OPINION: Bad graphs suck: A primer on COVID-19 data coverage

Here at UNM, we're a week into our extended spring break, and I've spent all of my time in my room writing about math. And if you know me, you probably knew that I was going to spend my break this way, pandemic isolation or not.

Before I get into it, let me just say this:

I know everyone is afraid, confused, upset and probably feeling a little panicked. Don’t get me wrong — I am, too. This is a global catastrophe, the likes of which recorded history rarely sees.

And because of this, I understand that graphs aren't exactly everyone's main concern right now. The problem is that I'm seeing a lot of numbers flying around with little clarity, which I can only imagine is going to cause more panic as we barrel into a national scenario that's absolutely going to get much, much worse before it gets any better.

Let me take a moment to explain what I mean.

The folks working on the COVID Tracking Project (CTP) are doing one hell of an important job right now.
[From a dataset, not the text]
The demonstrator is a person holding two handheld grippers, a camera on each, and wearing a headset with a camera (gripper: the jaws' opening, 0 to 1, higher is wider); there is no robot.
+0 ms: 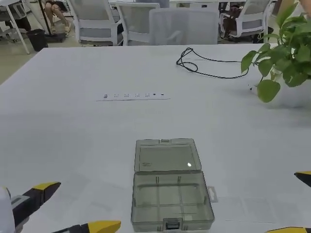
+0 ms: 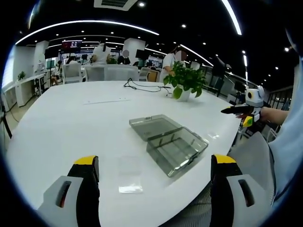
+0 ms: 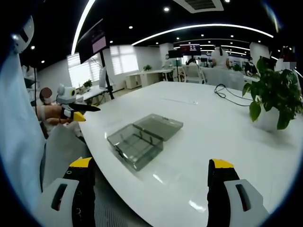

For those unfamiliar, the CTP has tasked itself with recording and publishing daily COVID-19 testing data in the United States and its territories. While testing reports and recording methodology varies from state to state, the CTP has created the most useful and reliable resource for us to develop an understanding of where the U.S. population stands as we size up the outbreak.

While the information that they're making available is obviously valuable, a data set this versatile in nature lends itself to misinterpretation and misrepresentation.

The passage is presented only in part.